DIRECTIONS FOR THIS TASK
Determine the count of lines in the data below that include the word "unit", and give nothing besides it.

Items from a dataset:
---
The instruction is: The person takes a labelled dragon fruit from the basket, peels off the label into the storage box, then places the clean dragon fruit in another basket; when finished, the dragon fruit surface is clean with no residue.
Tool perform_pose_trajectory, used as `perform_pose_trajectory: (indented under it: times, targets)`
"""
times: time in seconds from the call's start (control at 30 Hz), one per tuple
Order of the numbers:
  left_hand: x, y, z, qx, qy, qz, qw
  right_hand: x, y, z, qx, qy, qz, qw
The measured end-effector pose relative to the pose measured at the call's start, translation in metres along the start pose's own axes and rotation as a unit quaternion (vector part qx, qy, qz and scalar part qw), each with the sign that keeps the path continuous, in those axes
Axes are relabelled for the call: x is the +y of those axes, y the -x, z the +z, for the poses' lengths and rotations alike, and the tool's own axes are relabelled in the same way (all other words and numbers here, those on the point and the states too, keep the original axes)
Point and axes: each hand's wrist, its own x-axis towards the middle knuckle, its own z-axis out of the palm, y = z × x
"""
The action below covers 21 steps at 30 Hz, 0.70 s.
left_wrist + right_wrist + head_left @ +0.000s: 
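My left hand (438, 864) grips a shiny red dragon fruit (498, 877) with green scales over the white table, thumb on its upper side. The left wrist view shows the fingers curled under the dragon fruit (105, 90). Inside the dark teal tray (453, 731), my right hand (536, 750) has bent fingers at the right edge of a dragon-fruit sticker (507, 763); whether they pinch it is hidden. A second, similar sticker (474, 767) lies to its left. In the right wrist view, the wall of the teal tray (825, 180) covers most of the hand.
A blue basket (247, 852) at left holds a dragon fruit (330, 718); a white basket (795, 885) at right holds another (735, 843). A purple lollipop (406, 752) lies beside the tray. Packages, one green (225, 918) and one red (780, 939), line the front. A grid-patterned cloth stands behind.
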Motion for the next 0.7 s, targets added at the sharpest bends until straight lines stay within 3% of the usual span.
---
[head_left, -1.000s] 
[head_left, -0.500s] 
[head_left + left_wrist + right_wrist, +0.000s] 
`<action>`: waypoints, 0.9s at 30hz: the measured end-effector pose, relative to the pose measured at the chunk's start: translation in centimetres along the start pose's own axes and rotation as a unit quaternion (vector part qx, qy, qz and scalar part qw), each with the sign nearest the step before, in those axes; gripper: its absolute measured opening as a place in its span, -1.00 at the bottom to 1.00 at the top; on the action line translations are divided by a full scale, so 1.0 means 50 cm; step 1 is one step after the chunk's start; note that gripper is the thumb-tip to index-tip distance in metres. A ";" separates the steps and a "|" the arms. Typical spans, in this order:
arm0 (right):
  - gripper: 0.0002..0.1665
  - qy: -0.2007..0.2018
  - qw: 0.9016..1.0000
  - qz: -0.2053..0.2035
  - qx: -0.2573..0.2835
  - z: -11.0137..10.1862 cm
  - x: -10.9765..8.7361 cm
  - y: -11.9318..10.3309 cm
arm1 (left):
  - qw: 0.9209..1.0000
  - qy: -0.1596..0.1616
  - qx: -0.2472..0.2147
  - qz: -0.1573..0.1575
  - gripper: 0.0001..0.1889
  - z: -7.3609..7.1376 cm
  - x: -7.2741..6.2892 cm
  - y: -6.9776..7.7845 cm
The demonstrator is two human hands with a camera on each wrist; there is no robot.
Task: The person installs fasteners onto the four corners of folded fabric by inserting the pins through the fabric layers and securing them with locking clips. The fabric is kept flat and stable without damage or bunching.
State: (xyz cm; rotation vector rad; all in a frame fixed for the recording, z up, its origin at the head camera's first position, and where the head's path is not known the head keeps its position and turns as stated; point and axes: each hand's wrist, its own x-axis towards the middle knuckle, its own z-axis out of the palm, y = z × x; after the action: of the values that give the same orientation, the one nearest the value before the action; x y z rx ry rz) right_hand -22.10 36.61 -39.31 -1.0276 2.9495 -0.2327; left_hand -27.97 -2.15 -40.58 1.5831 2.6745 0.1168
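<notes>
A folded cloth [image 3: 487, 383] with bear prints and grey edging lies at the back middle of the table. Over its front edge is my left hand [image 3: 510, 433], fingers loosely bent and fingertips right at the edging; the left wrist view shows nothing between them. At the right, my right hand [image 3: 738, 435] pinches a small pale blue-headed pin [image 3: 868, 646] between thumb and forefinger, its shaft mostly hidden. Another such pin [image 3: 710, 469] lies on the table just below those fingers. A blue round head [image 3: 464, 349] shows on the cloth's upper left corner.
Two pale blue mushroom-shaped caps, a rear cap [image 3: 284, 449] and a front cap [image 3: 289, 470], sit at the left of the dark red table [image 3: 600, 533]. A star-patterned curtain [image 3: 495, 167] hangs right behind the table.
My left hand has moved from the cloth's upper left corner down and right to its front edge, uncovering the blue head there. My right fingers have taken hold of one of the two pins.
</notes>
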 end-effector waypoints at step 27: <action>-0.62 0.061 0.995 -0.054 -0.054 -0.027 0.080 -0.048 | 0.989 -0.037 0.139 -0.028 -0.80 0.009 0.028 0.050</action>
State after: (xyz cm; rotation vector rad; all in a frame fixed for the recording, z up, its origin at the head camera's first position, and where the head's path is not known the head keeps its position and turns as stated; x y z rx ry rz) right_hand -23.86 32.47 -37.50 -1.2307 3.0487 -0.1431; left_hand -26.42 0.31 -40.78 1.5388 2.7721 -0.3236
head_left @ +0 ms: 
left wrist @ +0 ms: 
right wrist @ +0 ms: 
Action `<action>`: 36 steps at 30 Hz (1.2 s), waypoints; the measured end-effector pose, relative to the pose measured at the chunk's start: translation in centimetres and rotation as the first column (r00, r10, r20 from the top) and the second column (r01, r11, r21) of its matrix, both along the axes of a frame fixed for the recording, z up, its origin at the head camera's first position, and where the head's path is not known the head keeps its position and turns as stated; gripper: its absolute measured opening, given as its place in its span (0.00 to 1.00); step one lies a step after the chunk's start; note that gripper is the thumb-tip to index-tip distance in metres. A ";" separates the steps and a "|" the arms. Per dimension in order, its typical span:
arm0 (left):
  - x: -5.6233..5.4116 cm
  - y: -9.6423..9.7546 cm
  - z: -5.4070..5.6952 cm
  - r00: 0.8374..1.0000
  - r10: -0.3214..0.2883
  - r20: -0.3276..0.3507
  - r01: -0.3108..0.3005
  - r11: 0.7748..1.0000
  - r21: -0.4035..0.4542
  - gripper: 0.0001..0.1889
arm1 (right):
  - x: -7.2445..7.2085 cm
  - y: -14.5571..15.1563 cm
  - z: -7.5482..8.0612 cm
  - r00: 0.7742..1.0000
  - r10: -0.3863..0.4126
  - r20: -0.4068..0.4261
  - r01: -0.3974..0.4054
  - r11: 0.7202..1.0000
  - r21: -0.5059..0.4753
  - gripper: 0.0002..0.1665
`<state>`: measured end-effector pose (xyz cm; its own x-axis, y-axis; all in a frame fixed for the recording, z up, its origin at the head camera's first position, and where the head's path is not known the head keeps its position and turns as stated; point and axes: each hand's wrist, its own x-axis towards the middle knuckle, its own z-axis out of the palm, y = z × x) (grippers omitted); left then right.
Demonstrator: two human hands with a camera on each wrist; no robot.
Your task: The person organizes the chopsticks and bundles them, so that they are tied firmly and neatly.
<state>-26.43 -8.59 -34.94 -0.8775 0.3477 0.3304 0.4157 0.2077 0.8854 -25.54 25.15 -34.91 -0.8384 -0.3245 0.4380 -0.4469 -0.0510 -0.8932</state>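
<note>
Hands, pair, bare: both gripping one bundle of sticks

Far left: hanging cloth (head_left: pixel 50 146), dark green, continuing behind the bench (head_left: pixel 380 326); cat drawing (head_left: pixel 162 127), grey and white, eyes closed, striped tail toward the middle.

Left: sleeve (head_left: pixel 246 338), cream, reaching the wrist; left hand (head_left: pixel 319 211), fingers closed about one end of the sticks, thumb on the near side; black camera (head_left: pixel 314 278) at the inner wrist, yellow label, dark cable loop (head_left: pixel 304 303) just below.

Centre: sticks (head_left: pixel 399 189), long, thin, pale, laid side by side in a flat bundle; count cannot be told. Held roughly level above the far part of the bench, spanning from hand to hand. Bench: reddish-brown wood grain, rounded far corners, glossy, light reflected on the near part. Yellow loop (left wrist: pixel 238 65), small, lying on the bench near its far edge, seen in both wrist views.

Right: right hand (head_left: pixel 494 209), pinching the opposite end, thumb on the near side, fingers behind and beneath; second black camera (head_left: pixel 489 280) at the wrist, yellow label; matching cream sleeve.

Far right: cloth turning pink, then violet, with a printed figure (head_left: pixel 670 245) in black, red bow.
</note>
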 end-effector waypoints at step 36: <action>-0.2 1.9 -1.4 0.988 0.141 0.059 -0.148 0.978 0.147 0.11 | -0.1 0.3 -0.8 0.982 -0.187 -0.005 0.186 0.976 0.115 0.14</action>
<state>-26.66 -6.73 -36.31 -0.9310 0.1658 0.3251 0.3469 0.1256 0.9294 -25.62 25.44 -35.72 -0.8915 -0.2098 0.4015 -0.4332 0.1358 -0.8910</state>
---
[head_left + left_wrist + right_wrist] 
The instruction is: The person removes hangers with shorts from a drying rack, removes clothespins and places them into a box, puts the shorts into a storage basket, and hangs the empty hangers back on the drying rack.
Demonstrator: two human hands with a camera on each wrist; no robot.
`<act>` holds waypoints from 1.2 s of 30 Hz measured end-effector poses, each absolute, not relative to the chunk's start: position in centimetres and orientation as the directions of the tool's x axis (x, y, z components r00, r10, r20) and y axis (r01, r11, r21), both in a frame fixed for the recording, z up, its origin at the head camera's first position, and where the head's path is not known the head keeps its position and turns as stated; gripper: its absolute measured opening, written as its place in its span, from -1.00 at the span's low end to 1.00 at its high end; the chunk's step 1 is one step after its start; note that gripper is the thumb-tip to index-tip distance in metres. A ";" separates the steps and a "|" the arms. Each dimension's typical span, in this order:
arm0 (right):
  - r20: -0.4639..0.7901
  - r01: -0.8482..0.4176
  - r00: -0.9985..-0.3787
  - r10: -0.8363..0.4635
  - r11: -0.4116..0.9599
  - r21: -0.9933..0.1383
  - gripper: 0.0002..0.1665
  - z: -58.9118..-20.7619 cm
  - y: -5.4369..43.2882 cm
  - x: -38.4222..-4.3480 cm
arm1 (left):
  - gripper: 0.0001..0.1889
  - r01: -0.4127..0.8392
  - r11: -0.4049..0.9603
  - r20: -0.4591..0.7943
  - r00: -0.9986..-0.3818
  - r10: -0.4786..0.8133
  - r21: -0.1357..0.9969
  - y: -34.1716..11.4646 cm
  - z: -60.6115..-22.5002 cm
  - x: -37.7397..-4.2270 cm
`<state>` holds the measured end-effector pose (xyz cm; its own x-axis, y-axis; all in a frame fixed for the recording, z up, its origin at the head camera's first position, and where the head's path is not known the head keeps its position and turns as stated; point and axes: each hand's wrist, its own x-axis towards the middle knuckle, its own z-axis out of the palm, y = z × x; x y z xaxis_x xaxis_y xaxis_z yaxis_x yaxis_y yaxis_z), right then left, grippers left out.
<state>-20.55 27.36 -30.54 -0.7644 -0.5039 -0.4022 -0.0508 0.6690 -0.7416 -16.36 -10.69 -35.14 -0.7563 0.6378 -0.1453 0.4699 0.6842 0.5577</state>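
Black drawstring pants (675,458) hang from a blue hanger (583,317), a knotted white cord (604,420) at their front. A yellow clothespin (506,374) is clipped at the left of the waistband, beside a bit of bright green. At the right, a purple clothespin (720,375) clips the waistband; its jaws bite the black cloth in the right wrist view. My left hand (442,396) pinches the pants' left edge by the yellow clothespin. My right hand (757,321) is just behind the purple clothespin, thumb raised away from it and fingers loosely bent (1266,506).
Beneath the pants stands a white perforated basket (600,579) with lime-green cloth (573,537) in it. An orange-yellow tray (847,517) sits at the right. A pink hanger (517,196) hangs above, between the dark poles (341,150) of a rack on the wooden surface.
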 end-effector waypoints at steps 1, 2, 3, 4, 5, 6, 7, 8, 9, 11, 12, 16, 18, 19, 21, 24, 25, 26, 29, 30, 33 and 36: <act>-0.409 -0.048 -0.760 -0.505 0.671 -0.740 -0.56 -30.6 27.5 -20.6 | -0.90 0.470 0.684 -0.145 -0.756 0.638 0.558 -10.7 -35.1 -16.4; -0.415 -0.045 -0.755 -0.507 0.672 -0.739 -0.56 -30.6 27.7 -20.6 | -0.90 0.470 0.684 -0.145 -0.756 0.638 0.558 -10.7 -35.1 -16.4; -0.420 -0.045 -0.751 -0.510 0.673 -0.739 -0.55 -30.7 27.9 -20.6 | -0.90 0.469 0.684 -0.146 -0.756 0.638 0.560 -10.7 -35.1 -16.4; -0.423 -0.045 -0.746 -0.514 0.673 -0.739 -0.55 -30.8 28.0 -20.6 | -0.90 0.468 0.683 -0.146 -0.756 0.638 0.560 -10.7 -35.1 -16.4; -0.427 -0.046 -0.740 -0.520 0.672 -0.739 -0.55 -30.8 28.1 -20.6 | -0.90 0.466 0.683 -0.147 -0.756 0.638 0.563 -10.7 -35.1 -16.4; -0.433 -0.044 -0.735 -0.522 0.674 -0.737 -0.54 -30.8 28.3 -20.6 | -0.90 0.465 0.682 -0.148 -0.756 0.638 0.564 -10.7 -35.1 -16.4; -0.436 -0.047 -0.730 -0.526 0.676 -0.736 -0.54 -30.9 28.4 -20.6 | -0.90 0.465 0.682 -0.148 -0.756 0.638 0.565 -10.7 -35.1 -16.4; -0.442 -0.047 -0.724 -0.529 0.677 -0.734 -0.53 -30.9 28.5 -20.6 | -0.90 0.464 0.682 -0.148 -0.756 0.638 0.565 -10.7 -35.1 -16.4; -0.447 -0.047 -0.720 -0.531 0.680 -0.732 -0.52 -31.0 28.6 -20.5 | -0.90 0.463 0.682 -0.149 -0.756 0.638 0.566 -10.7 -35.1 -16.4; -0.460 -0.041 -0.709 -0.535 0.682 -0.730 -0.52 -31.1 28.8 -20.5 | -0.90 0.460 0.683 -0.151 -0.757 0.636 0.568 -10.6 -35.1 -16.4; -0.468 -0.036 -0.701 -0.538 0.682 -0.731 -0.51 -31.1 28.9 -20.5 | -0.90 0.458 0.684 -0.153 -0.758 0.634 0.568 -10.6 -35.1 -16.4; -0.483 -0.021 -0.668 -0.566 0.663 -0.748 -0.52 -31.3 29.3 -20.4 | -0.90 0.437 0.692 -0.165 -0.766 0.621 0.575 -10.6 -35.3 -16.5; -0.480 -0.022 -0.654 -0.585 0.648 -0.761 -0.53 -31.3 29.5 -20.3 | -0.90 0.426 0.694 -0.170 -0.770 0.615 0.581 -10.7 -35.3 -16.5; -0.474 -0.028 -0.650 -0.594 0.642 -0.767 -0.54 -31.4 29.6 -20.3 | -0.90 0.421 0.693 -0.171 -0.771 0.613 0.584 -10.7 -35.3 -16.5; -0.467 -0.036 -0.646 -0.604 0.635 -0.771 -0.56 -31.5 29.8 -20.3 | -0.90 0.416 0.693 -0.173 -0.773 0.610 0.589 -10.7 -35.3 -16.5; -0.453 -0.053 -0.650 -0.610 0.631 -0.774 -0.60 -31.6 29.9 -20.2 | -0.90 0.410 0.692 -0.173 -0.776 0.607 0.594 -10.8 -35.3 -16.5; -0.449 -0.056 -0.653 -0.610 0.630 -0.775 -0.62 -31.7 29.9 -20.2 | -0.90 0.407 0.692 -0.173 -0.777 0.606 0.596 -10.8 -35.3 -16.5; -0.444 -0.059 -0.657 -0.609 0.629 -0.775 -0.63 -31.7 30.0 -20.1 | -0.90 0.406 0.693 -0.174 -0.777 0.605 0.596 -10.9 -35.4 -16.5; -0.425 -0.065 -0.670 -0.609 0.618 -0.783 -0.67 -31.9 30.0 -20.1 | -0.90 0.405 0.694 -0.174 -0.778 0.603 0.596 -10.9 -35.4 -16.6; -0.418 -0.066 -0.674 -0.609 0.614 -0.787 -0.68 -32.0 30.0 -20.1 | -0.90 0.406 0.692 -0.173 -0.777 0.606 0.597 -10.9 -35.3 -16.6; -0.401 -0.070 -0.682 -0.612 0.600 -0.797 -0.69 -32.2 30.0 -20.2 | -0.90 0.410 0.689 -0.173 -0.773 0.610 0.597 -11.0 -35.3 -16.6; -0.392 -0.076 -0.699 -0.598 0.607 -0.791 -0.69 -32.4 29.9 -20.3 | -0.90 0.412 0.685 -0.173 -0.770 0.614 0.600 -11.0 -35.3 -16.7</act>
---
SOLUTION TO THIS EXERCISE
2